There’s more irony: I realized I had an overprotective program playing, too. You see, the birds never actually hurt Sadie and were highly unlikely to cause her real harm. She didn’t even notice them. She was too busy smelling roses and finding the perfect spot to mark, fully enjoying her walk. It was I who noticed the birds attacking her. And I didn’t like the idea of them ruling the entire sidewalk and trying to hurt innocent dogs. So I responded to their anger with my anger, which gave them more reason to “attack” us.
But, when I reflected on it, I realized there was no reason for me to be so angry or defensive since they couldn’t do any real harm. My false limiting belief was that they could harm us – that they had power over us. So, I decided to take a new approach. No more avoiding the block and no more angry response.
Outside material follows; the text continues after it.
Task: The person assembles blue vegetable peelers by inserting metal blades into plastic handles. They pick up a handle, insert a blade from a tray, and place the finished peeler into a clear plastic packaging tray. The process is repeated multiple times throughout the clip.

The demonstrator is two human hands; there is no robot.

I took a deep breath and mustered up all the courage and peace I had inside me, and we walked right down the street. When the bird came at us, I just ignored it and breathed deeply. It responded by stopping the dive-bombing and just yelling at us. Each day, we walked peacefully by, ignoring the birds and eventually they stopped attacking. The baby birds have since hatched. I still see the protective parents standing guard and occasionally threatening to attack, but their behavior is less aggressive.
Limiting beliefs breed fear. Fear breeds more fear and anger. Anger breeds more anger.
Unlimiting truths and beliefs breed confidence, which breeds more confidence and peace and calmness, which breed more peace and calmness.
The scenarios at the beginning all take place on a subconscious level–the problems and solutions can be found in your creative mind. You don’t have to change the other person to change the scenarios. Instead, locate and delete the limiting beliefs that are holding you in the scenario. What is it that you “believe” is overpowering you in the situation but that you know deep down really isn’t? Believe the “deep down” instead and watch your scenario unravel.